Abstract
Targeting the hedgehog (HH) pathway to treat aggressive cancers of the brain, breast, pancreas, and prostate has been ongoing for decades. Gli gene amplifications have been long discovered within malignant glioma patients, and since then, inhibitors against HH pathway-associated molecules have successfully reached the clinical stage where several of them have been approved by the FDA. Albeit this success rate implies suitable progress, clinically used HH pathway inhibitors fail to treat patients with metastatic or recurrent disease. This is mainly due to heterogeneous tumor cells that have acquired resistance to the inhibitors along with the obstacle of effectively targeting the tumor microenvironment (TME). Severe side effects such as hyponatremia, diarrhea, fatigue, amenorrhea, nausea, hair loss, abnormal taste, and weight loss have also been reported. Furthermore, HH signaling is known to be involved in the regulation of immune cell maturation, angiogenesis, inflammation, and polarization of macrophages and myeloid-derived suppressor cells. It is critical to determine key mechanisms that can be targeted at different levels of tumor development and progression to address various clinical issues. Hence current research focus encompasses understanding how HH controls TME to develop TME altering and combinatorial targeting strategies. In this review, we aim to discuss the pros and cons of targeting HH signaling molecules, understand the mechanism involved in treatment resistance, reveal the role of the HH pathway in anti-tumor immune response, and explore the development of potential combination treatment of immune checkpoint inhibitors with HH pathway inhibitors to target HH-driven cancers.
Highlights
Challenges of targeting brain tumors include intrinsic immunosuppressive environment, lack of antigen targets, antigenic variability, and immune-restrictive site of the central nervous system [1]

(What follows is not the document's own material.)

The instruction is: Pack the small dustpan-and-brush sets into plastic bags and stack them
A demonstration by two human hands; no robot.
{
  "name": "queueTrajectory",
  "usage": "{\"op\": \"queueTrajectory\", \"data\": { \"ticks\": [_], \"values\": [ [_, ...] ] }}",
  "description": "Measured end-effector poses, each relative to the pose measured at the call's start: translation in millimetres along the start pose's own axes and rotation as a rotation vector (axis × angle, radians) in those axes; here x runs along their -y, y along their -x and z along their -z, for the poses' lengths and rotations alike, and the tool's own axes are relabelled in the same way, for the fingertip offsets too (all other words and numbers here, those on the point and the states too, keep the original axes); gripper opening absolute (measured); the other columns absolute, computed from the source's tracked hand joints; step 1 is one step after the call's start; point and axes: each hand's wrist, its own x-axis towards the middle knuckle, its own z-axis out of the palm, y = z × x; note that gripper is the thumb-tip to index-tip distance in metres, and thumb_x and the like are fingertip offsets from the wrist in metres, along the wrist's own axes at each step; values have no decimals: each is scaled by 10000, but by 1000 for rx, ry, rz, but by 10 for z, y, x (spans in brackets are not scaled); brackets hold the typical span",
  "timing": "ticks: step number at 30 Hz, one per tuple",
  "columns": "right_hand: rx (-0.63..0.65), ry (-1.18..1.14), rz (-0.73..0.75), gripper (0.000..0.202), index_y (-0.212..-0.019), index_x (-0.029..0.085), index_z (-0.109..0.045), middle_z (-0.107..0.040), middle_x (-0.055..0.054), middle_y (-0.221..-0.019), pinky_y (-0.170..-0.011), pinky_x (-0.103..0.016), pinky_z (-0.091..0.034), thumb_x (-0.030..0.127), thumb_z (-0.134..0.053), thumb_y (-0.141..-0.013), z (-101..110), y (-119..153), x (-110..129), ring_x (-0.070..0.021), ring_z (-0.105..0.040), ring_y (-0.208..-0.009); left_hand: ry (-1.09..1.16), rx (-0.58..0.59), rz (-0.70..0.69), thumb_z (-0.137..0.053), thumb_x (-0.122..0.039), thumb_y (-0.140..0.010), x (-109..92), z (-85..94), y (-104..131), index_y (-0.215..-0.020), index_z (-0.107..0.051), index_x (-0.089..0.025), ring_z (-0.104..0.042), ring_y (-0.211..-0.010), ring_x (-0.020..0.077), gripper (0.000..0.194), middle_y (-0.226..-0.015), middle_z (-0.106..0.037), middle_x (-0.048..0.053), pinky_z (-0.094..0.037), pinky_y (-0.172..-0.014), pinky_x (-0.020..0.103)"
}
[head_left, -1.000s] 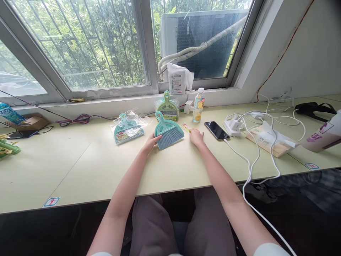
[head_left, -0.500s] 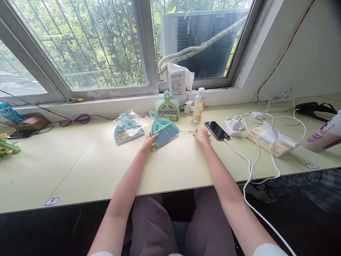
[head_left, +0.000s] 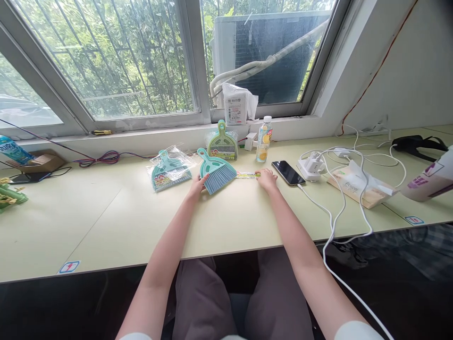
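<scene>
While the left hand (head_left: 198, 186) grips the lower left edge of a turquoise dustpan (head_left: 211, 162), its thumb lying over the front, the right hand (head_left: 267, 179) rests at the far end of a printed label strip (head_left: 247, 175). The dustpan, with its grey-bristled hand brush (head_left: 221, 179) fitted against it, tilts to the left just beyond the left fingers, bristles facing the viewer. The label strip runs leftward from the right fingertips to beside the brush's right corner; whether the two touch cannot be told. The right fingers are bent over the strip's end, but whether they pinch it or merely press it down cannot be told. To the left of the left fingers, near them, lies a second turquoise dustpan-and-brush set (head_left: 171, 172) in clear plastic. Beyond and between both sets of fingers stands a green dustpan-and-brush set (head_left: 222, 143), also wrapped. Beyond the right fingers, a capped drink bottle (head_left: 264, 140) stands upright; just to their right lies a black-screened smartphone (head_left: 288, 173), with a white charging cable (head_left: 316, 204) at its near end. Below the fingers extends the pale yellow-green tabletop (head_left: 228, 222).
</scene>
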Motion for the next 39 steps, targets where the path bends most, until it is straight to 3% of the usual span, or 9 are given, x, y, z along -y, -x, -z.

Research on 100 most influential MB studies indicates that sonic hedgehog (SHH) pathway aberration is the main culprit for SHH-MB initiation and progression [6]

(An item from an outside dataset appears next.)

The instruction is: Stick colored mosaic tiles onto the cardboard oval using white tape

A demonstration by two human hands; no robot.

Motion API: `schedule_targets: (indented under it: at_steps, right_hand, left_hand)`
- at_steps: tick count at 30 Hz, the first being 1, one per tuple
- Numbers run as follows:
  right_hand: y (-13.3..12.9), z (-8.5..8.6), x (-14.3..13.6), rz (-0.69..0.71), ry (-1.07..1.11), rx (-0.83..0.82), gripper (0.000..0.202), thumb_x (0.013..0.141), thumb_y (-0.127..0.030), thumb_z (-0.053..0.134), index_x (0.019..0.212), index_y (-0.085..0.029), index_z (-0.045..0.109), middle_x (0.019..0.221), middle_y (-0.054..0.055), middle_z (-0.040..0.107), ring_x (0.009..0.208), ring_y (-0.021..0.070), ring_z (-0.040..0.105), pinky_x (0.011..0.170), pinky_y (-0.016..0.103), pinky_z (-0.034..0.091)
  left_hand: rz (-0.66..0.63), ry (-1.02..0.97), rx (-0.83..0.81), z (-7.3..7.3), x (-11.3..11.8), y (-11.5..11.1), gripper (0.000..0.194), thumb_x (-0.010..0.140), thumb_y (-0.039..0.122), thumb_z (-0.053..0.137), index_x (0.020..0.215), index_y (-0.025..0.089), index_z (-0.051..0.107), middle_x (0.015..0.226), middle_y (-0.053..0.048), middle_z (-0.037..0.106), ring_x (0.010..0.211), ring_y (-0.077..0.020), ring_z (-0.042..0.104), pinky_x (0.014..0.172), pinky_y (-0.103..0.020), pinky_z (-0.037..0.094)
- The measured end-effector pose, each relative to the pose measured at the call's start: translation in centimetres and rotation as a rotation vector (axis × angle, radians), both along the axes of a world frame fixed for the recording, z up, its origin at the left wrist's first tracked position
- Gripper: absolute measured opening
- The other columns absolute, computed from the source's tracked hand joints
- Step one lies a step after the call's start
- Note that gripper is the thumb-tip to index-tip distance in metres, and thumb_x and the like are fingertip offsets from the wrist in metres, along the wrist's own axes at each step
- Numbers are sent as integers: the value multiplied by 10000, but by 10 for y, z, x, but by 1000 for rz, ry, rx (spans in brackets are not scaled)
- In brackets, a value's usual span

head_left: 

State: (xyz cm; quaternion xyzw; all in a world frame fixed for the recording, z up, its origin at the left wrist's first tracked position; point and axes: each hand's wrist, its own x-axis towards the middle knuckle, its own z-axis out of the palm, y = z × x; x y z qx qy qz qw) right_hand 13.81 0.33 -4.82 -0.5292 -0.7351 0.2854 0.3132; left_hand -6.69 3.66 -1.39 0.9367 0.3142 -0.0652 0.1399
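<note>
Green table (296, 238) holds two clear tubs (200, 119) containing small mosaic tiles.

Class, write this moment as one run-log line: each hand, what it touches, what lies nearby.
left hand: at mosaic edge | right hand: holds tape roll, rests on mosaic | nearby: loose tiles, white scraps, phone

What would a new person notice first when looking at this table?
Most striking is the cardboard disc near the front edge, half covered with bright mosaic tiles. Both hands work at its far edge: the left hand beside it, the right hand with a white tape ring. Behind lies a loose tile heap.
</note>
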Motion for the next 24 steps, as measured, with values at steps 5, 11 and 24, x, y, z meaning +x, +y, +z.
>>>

SHH pathway is extensively implicated in other malignancies, including estrogen receptor (ER+)-positive and triple-negative breast cancer (TNBC), for which overall survival and disease-free survival are 62% and 57%, respectively [13,14,15,16]
Summary
Challenges of targeting brain tumors include intrinsic immunosuppressive environment, lack of antigen targets, antigenic variability, and immune-restrictive site of the central nervous system [1]. The SHH enriched MB significantly increases gene expression of tumor-associated macrophages, resulting in an abundance of M2 subtype-tumor-associated macrophages, and patients with increased macrophage M2 show significantly worse prognosis [46,47,48] In addition to this canonical function, the SHH pathway cross talks with other tumorigenic pathways such as MAPK, mTOR, AKT, and PI3K, driving cancer progression [46,47,49]. The non-canonical activation of these GLI proteins contributes to resistance to SMO inhibitors Some of those pathways include RAS-RAF-MEK-ERK (rat sarcoma Raf protooncogene, serine/threonine kinase-mitogen-activated protein kinase kinase-MAPK extracellular signal-regulated kinase), AMPK-mTOR-S6K [78,106], TGFβ, and others [107]. None of these inhibitors have been employed in any clinical trials to date [91]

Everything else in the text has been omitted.